26 Gradient boosting
Gradient boosting constitutes a powerful extension of tree-based methods and is generally appreciated for its high predictive performance. Nevertheless, this family of methods, which includes implementations such as AdaBoost, XGBoost, and CatBoost, among many others, is not yet established in corpus-linguistic statistics. A practical scenario is presented to introduce the core ideas of gradient boosting, demonstrate its application to linguistic data as well as point out its advantages and drawbacks.
Machine learning, gradient descent, loss function, regularization
26.1 Recommended reading
James et al. (2021): Chapter 8.2
Hastie, Tibshirani, and Friedman (2017): Chapter 10
26.2 Preparation
26.3 Boosting
The core idea of boosting is as simple as it is intuitive: By aggregating the insights of multiple weak models, a much more powerful complex model can be formed. The new model ensemble is argued to be superior in terms of predictive performance. Boosting is quite versatile, but we will restrict our scope to decision trees as introduced in the previous unit.

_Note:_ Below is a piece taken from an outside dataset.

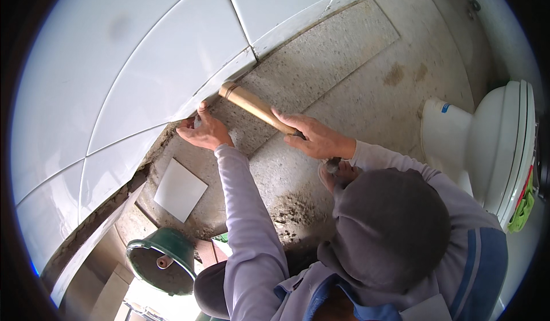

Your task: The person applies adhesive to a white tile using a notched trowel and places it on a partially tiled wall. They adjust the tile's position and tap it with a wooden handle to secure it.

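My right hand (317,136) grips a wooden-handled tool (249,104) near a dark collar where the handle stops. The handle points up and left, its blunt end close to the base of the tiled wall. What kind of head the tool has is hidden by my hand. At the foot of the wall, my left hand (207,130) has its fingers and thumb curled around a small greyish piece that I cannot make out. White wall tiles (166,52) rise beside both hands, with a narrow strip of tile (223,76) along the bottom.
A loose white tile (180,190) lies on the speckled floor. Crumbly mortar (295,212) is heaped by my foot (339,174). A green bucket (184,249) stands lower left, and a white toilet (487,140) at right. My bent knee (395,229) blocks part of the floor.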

26.3.1 Loss functions and gradient descent
A possible way of quantifying a model’s errors is by means of a loss function. Given \(N\) observations, let \(y_i\) represent the labels of the response variable and \(f(x_i)\) the predicted value for a data point \(x_i\). Then the corresponding multivariable loss function would be \(L(y_i, f(x_i))\), with the loss itself having the form in Equation 26.1. There are various metrics that can be used as concrete measures of loss. Squared errors are common for continuous target variables, whereas deviance, which is based on log-likelihood, would be more appropriate for categorical ones.
\[ L(f) = \sum_{i=1}^N L(y_i, f(x_i)) \tag{26.1}\]
In order to find the best possible model, it is crucial to find the values that minimise \(L(f)\). Afterwards, it is possible to compute the rate of change in the predicted value, i.e., the gradient \(g_{m}\) for a given increment \(h_m\). The gradient is computed by
\[ g_{mi} = \frac{\partial L(y, f(x_i))}{\partial f(x_i)}. \tag{26.2}\]
Essentially, it is a derivative of the function \(L(y_i, f(x_i))\) with respect to the variable \(f(x_i)\), rendering it a partial derivative (as signified by \(\partial\) symbol).